-- Problem to solve --
From first line to last, give the material again unchanged.

---------- Supplied material

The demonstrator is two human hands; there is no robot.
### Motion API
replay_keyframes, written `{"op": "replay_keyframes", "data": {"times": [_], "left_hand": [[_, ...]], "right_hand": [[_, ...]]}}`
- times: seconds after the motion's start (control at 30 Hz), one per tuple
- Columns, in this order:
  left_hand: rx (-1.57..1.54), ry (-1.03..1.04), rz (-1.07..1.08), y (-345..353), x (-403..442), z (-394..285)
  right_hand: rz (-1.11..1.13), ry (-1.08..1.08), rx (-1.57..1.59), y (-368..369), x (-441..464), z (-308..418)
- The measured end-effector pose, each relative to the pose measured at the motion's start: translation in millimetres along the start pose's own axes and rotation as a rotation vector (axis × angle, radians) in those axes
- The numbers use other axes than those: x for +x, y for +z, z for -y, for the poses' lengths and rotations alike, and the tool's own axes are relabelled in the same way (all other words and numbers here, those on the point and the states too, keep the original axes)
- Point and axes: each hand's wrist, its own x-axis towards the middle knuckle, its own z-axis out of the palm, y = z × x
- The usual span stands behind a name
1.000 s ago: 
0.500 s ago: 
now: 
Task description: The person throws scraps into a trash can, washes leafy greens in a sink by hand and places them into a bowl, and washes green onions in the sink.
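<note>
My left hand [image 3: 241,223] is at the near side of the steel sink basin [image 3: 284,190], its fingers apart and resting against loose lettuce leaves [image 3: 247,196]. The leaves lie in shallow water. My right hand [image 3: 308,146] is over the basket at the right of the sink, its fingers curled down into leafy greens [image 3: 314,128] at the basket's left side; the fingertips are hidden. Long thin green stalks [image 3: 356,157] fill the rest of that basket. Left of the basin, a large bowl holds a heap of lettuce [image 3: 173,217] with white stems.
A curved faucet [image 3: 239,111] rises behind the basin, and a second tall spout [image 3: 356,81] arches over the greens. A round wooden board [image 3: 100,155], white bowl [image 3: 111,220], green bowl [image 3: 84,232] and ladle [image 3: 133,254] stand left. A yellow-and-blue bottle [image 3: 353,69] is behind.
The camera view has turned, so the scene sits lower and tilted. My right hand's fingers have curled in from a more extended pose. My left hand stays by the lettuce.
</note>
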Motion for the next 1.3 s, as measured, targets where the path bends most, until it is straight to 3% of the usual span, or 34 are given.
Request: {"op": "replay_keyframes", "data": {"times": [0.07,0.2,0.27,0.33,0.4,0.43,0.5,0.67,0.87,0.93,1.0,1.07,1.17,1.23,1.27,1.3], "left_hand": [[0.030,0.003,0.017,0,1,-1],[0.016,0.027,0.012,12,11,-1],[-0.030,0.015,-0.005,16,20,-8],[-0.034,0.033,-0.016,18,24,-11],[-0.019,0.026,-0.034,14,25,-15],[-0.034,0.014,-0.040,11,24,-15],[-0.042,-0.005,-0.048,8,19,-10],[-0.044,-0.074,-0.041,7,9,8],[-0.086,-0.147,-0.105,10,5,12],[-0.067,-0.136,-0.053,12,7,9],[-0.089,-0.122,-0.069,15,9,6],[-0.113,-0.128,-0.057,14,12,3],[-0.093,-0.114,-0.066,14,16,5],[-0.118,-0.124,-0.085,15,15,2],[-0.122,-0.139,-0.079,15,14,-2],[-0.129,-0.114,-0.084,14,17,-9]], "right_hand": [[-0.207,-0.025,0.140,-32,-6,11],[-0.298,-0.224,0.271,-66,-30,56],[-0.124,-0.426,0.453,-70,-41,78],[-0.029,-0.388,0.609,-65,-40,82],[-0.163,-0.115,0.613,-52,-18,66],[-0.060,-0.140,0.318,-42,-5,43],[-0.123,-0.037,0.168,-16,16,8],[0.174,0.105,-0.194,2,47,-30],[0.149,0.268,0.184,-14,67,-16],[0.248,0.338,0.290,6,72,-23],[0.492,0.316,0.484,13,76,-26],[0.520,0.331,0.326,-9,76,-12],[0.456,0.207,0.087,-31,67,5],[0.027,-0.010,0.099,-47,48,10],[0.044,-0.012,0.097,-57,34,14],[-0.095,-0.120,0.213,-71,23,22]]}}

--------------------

-- Solution to this exercise --
The demonstrator is two human hands; there is no robot.
### Motion API
replay_keyframes, written `{"op": "replay_keyframes", "data": {"times": [_], "left_hand": [[_, ...]], "right_hand": [[_, ...]]}}`
- times: seconds after the motion's start (control at 30 Hz), one per tuple
- Columns, in this order:
  left_hand: rx (-1.57..1.54), ry (-1.03..1.04), rz (-1.07..1.08), y (-345..353), x (-403..442), z (-394..285)
  right_hand: rz (-1.11..1.13), ry (-1.08..1.08), rx (-1.57..1.59), y (-368..369), x (-441..464), z (-308..418)
- The measured end-effector pose, each relative to the pose measured at the motion's start: translation in millimetres along the start pose's own axes and rotation as a rotation vector (axis × angle, radians) in those axes
- The numbers use other axes than those: x for +x, y for +z, z for -y, for the poses' lengths and rotations alike, and the tool's own axes are relabelled in the same way (all other words and numbers here, those on the point and the states too, keep the original axes)
- Point and axes: each hand's wrist, its own x-axis towards the middle knuckle, its own z-axis out of the palm, y = z × x
- The usual span stands behind a name
1.000 s ago: 
0.500 s ago: 
now: 
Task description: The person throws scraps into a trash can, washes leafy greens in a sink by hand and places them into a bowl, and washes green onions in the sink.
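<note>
My left hand [image 3: 241,223] is at the near side of the steel sink basin [image 3: 284,190], its fingers apart and resting against loose lettuce leaves [image 3: 247,196]. The leaves lie in shallow water. My right hand [image 3: 308,146] is over the basket at the right of the sink, its fingers curled down into leafy greens [image 3: 314,128] at the basket's left side; the fingertips are hidden. Long thin green stalks [image 3: 356,157] fill the rest of that basket. Left of the basin, a large bowl holds a heap of lettuce [image 3: 173,217] with white stems.
A curved faucet [image 3: 239,111] rises behind the basin, and a second tall spout [image 3: 356,81] arches over the greens. A round wooden board [image 3: 100,155], white bowl [image 3: 111,220], green bowl [image 3: 84,232] and ladle [image 3: 133,254] stand left. A yellow-and-blue bottle [image 3: 353,69] is behind.
The camera view has turned, so the scene sits lower and tilted. My right hand's fingers have curled in from a more extended pose. My left hand stays by the lettuce.
</note>
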Motion for the next 1.3 s, as measured, targets where the path bends most, until it is straight to 3% of the usual span, or 34 are given.
Request: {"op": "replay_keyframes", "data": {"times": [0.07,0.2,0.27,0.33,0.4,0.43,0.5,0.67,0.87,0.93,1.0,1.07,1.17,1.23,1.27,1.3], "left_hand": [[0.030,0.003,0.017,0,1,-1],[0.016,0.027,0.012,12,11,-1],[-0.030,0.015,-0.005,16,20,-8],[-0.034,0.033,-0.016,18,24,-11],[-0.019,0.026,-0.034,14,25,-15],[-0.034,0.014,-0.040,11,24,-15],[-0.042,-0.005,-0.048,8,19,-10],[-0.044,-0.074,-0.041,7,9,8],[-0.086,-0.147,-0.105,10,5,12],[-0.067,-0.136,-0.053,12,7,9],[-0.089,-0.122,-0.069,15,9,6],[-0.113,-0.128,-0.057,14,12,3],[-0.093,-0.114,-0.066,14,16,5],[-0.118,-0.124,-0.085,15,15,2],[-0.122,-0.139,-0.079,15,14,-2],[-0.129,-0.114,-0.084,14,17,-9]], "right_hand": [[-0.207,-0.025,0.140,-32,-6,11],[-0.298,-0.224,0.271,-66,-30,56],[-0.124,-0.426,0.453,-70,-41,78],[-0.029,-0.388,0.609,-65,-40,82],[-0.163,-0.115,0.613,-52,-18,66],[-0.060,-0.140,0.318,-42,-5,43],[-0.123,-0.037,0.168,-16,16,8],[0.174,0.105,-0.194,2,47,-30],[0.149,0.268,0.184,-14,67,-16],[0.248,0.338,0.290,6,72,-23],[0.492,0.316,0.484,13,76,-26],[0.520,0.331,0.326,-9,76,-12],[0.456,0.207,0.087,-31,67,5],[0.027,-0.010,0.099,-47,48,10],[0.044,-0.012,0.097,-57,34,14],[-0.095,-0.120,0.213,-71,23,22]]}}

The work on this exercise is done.